4 商人と共に
4-1 路肩の商人
二人は何もない道を進んでいくだけで、景色は全く変わらない。遠くに集落も見えてこない。たまに人とすれ違うが、挨拶などはされず、本当にすれ違うだけだ。そして、すれ違う人は大抵、一人で旅をしているような風貌で、この先に都があるとは思えない。そう予想したが、世留はその先に集落があると予想して、進むことにした。サラはただ、彼についていくだけだが、彼女は彼女でかわらない景色を楽しんでいた。彼女は普段、馬車で移動していて外の景色をゆっくり楽しむことは出来なかった。さらに、彼女の国の、町と町を繋ぐ道は整備されていて、こういった森や草原と言った生の自然を楽しむことは出来ない。だから、彼女にとっては、その変わらない光景が新鮮だったのだ。
二人がしばらく歩いていると、道の端に馬車が止まっているのが見えた。その馬車の近くに人がしゃがみこんで、その馬車に何かしている。二人は立ち止まらずに、その横を通り抜ける。その際に、しゃがみこんでいた人が少年のような見た目の男であることと、その男性が馬車の外れた車輪を直しているのが見えた。
「どうかなさいましたか」
世留はそのまま横を通り過ぎようとして、サラが何も反応しないことを願っていたが、様子がおかしい人を放っておくはずがないのだ。それに、困っていなさそうでも彼女は、可哀そうなことが起きているような場所を嗅ぎ取る、彼女しかわからない匂いに引き付けられるのだ。彼女の視界に、その馬車が入り込まずとも、彼女はこの場所に引き付けられていたかもしれない。

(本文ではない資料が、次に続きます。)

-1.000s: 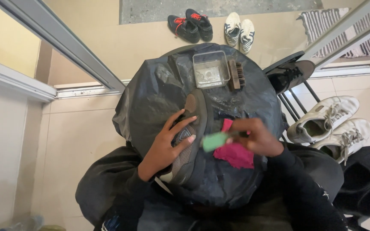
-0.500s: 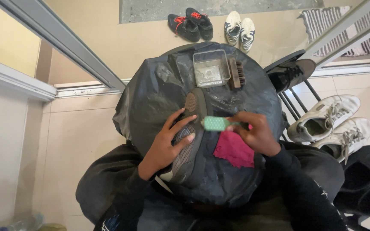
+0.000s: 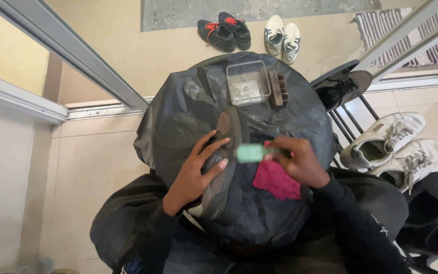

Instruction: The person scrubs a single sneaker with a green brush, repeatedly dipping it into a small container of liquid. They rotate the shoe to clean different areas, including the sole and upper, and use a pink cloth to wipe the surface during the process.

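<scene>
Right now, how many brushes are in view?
2: a green brush in the right hand against the dark shoe, and a brown wooden brush beside the clear container. Others may be hidden.

green brush (image 3: pixel 252 152) blurred, black shoes (image 3: pixel 432 223) cut off
</scene>
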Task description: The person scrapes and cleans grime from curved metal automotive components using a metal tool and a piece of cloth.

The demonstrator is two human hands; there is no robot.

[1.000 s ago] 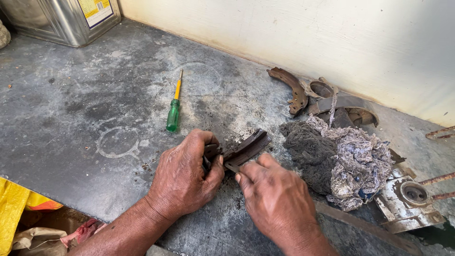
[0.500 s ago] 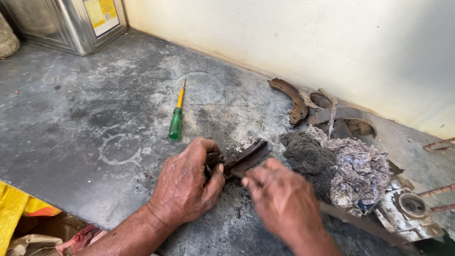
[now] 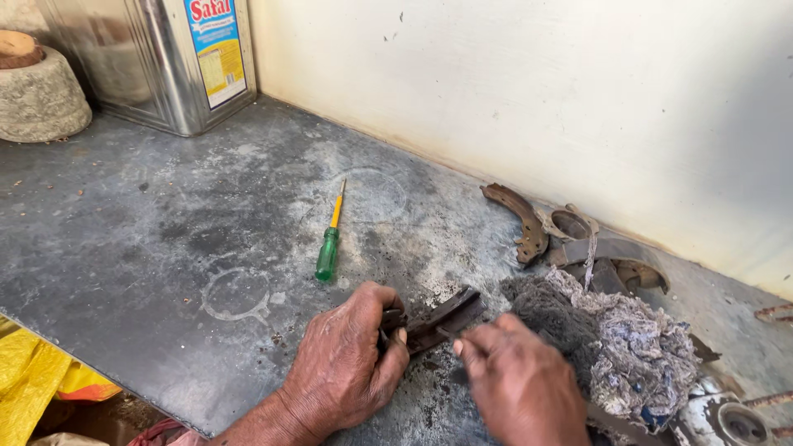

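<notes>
Brake shoe (image 3: 442, 318), dark and curved, lies tilted on the grey metal bench (image 3: 165, 248), its near end gripped and its far end pointing toward the wad of rags; the left hand (image 3: 347, 363) is closed in a fist round that near end, thumb pressed against the side of the shoe; the right hand (image 3: 520, 384) is curled just beside it, fingertips touching the lower edge of the shoe, though whether they pinch something small there cannot be told. Relative to the brake shoe: a green-handled screwdriver (image 3: 330, 239) with a yellow shaft lies beyond and to the left, apart from both hands; a grey and whitish wad of rags (image 3: 615, 343) sits just to the right, its dark edge close to the shoe's far end; a rusty second shoe (image 3: 520, 216) and other curved metal parts (image 3: 607, 256) lie farther right against the pale wall (image 3: 537, 99); a shiny square tin (image 3: 157, 62) stands far off to the upper left, with a round stone block (image 3: 41, 103) beside it; dark grit is scattered on the bench under the shoe; yellow cloth (image 3: 33, 380) hangs below the bench's near left edge.
</notes>
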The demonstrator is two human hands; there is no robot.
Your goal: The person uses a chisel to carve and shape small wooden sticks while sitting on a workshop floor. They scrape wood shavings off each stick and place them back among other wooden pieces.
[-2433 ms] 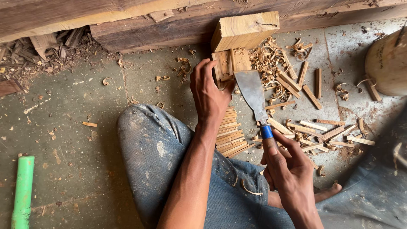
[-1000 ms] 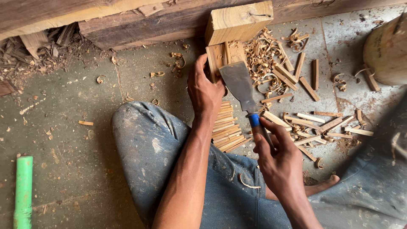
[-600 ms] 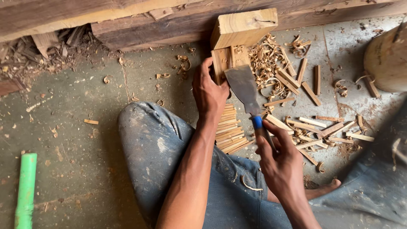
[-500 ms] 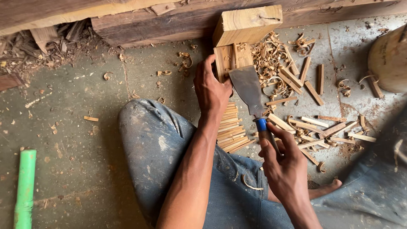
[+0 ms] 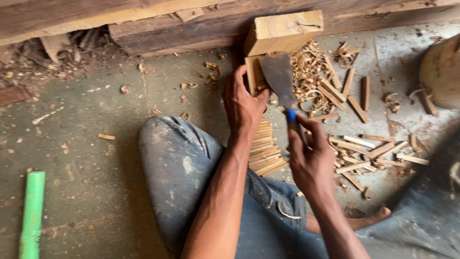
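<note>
Left hand (image 5: 244,103) grips small wood piece (image 5: 254,74); right hand (image 5: 311,158) clutches blade (image 5: 278,76) beside it. Risk: blade slipping into steadying fingers.

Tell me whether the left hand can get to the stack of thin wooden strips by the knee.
Probably yes. The left hand holds a small wood piece just above the stack of strips, with nothing lying between them.

Single head-worn view, looking steeply down, close over lap, hands and littered concrete floor (image 5: 86,139)
</note>
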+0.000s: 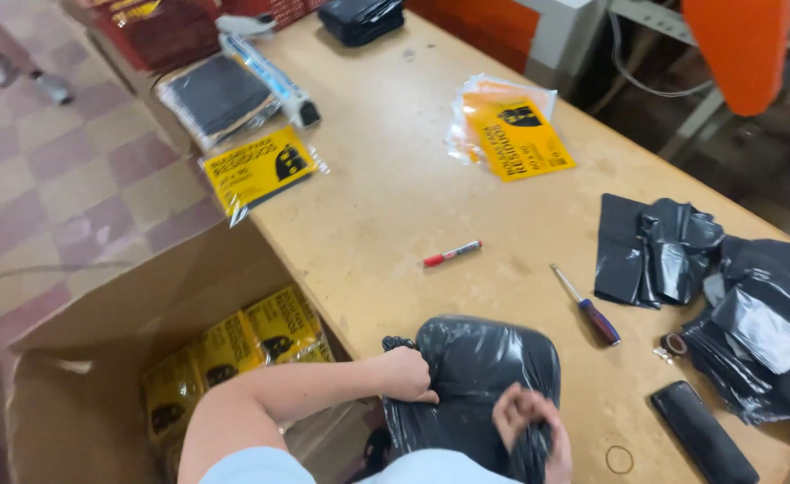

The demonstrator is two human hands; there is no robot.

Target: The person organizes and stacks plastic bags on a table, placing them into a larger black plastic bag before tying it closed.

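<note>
Two hands are working a bundle of black plastic bags (480, 376) at the near edge of the wooden table (386, 197). The left hand (408, 375) is clenching the bundle's left edge, pinning it against the tabletop so that it is not sliding. The right hand (525, 421) is curling its fingers into the plastic at the bundle's near right side, gripping a fold; the bundle is lying flat, pulled close to the body.

A red marker (451, 254) and a screwdriver (588, 306) are lying just beyond the bundle, apart from it and from each other. Loose black bags (709, 278) are piling up at the right, with a black case (704, 444) and a rubber band (619, 459) near them. Yellow label packs (513, 134) are resting further back, and one more pack (259, 170) is overhanging the left edge. A cardboard box (81, 394) is standing open on the pink tiled floor (63, 170) directly below the table's left edge, holding finished yellow packs (234, 350).
</note>
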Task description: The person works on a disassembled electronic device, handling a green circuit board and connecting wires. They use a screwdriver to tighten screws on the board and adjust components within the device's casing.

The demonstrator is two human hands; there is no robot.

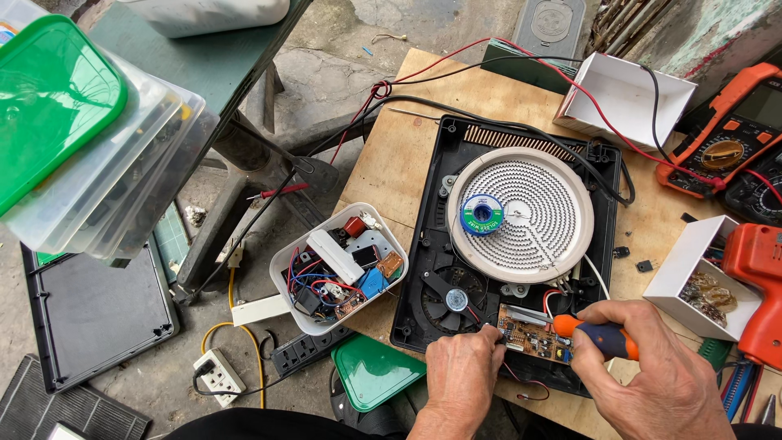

しゃがみこんでいた男性は、彼女の声に気が付いて顔を上げた。その顔は若々しく、十代後半か、二十代前半と言ったところだろう。黒い瞳と少し丸みを帯びた輪郭、体は華奢だが、筋力はあるようで健康的に見える。短い茶髪を風に揺らしながら、彼は不思議そうな顔をして彼女の顔を見ていた。やがて、声を変え蹴られたのが自分だとわかると、素早く立ち上がった。見た目通りの背丈で、世留やサラより背が低い。サラより少しだけ低いくらいだろう。
「あ、あの、ワタシ、に何かご用でしょうか?」
子供のような高い声。私、と言い慣れていないのか、そこだけ発音が変に聞こえた。しかし、子供で一人旅というわけではないはずだ。子供のように見えても、成人しているという種族は少なくないのだ。
「しゃがみこんでいて、困っているように見えたので、声をかけてしまいました」
「え、ああ、そうでしたか。ありがとうございます。でも、大丈夫ですよ。車輪がひとつ、欠けただけですから」
世留は馬車の車輪が欠けるというのは、一大事ではないかと思ったが、もしかすると、旅に慣れているため、これくらいどうってことないという意味だと解釈した。そして、どうやらすでに車輪の修理は終わっているようだった。
「ご配慮、ありがとうございました。あなた方はどこまでいかれるのですか?」
サラが世留に視線を向ける。彼女自身は目的地は知らない。行く先を決めているのは、彼女ではないのだ。視線を向けられた世留も目的地は決めていないのだ。あの集落を出たところから、どこに向かって進んでいるのかわからないのだ。
「特に目的地は決めてない」
世留は特に嘘を吐く必要はないと判断した。だが、それが裏目に出ていることに次の言葉で気がついた。
「では、次の集落までの護衛をお願いしたいのですが、よろしいでしょうか」
そういう彼の言葉には、もはや最初に会った印象はない。堂々としていて、世留は子供かもしれないという、頭の隅にあった考えを捨てる。油断ならない相手かもしれないと気を引き締める。
「護衛? ここまで、教われなかったならここからも大丈夫じゃないか?」
「いえ、ここから先は盗賊が出るという話もありますので、剣士の方がいると安心かと思いまして。ああ、ちゃんと報酬も払いますよ。払える証拠です」
彼はそういいながら、馬車から一万円札の束を見せつけた。その束は二十枚以上あるようだ。
「ああ、そうだ。ごめんなさい。ワタシは、タービュライと言います。ディプリットとヒューマンのハーフで二十七才の商人です」
世留は今までの、彼の行動の違和感に納得がいった。見た目と、彼の持つ雰囲気が合っていないと思っていたのだ。しかし、彼の自己紹介をきいて、合点がいった。そして、彼が商人であるなら、持っているのは物嵩ではないはずだ。世留は彼と行動を共にするメリットを見つけた。そして、彼の依頼に返事をする。